Les solveurs d'algèbre linéaire classique peuvent-ils implémenter des algorithmes quantiques avec des accélérations similaires?

Aug 16 2020

Un algorithme quantique commence par un registre de qubits dans un état initial, un opérateur unitaire (l'algorithme) manipule l'état de ces qubits, puis l'état des qubits est lu (ou au moins des informations sur l'état sur un seul exécution de l'algorithme).

Il me semble qu'un ordinateur quantique répond à la question des actes unitaires sur l'état quantique. C'est "juste" une question d'algèbre linéaire. Il me semble donc que les ordinateurs quantiques peuvent être considérés comme des calculateurs d'algèbre linéaire.

Pourquoi alors avons-nous besoin de la mécanique quantique? Ne pouvons-nous pas trouver un système classique qui implémente des opérations d'algèbre linéaire et l'utilise pour implémenter les algorithmes qui ont été conçus pour les ordinateurs quantiques? Bien sûr, les ordinateurs numériques classiques ne suffiront pas, ces machines sont basées sur le traitement binaire de l'information plutôt que sur la manipulation de vecteurs dans un espace de grande dimension.

Question: Y a-t-il des candidats pour les solveurs d'algèbre linéaire classique (ordinateurs analogiques classiques) qui pourraient implémenter les algorithmes de "l'ordinateur quantique" tout en bénéficiant d'une accélération similaire sur les ordinateurs classiques numériques?

Question 2: Je simplifie peut-être trop en réduisant un ordinateur quantique à un simple solveur d'algèbre linéaire. Est-ce le cas? Quelle complexité est-ce que je passe sous silence?

Réponses

5 AttilaKun Aug 16 2020 at 18:59

La complexité que vous passez sous silence est que, dans le cas général, vous devez stocker $2^n$ amplitudes complexes pour représenter même un $n$système de qubit classiquement. Par conséquent, pour un ordinateur quantique de disons 1000 qubits, vous devez stocker$2^{1000}$amplitudes complexes. Même si vous utilisez un atome par amplitude pour ce faire, vous êtes toujours à court d'atomes dans l'univers observable.

Autant que je sache, ce qui précède est l'argument général. Cependant, il pourrait encore y avoir des moyens de représenter certains algorithmes quantiques d'une manière classiquement traitable en utilisant des informations intelligentes pour économiser sur les besoins de représentation de l'algorithme, allant ainsi en dessous du$2^n$exigence. Mais cela est susceptible d'être spécifique au problème et peu susceptible de fonctionner dans le cas général.

3 MarkS Aug 16 2020 at 21:17

Conformément à la déclaration de la question concernant le calcul numérique par rapport au calcul analogique, il existe d'autres fils sur ce site qui se sont renseignés sur des propositions similaires. Voir, par exemple, ici et ici . Entre autres choses, les systèmes analogiques classiques ne peuvent pas s'engager dans l'intrication; ainsi refondre un ordinateur quantique en un ordinateur analogique ne conduira pas à la même accélération observée.

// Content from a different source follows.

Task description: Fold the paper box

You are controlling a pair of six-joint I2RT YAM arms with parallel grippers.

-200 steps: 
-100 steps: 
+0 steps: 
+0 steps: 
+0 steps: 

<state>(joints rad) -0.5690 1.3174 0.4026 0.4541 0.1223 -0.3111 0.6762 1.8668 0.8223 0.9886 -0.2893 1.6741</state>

Néanmoins, suite à la réponse de @Attila Kun, il existe des problèmes spécifiques en algèbre linéaire / apprentissage automatique qui ont eu des algorithmes quantiques rapides mais qui ont été refondus en algorithmes classiques ayant des accélérations similaires.

Par exemple, le problème de recommandation utilisé par Netflix / Amazon / etc. a un algorithme rapide sur un ordinateur quantique. Cet algorithme a montré une amélioration exponentielle par rapport à l'algorithme classique (alors) le plus connu.

Cependant, en essayant de prouver que l'algorithme quantique était vraiment supérieur, E. Tang a montré qu'il y avait effectivement un "système classique qui implémente des opérations d'algèbre linéaire et l'utilise pour implémenter les algorithmes qui ont été conçus pour les ordinateurs quantiques".

Les travaux de Tang ont lancé un programme de déquantification - c'est-à-dire de refonte des algorithmes quantiques rapides en algèbre linéaire / apprentissage automatique en tant qu'algorithmes classiques rapides. Un article du Quanta Magazine décrit le problème et l'approche de Tang.

Les problèmes susceptibles de faire l'objet de cette déquantification constituent un domaine de recherche actif, comme l' explique ce fil de discussion. Cela peut dépendre du rang des matrices considérées.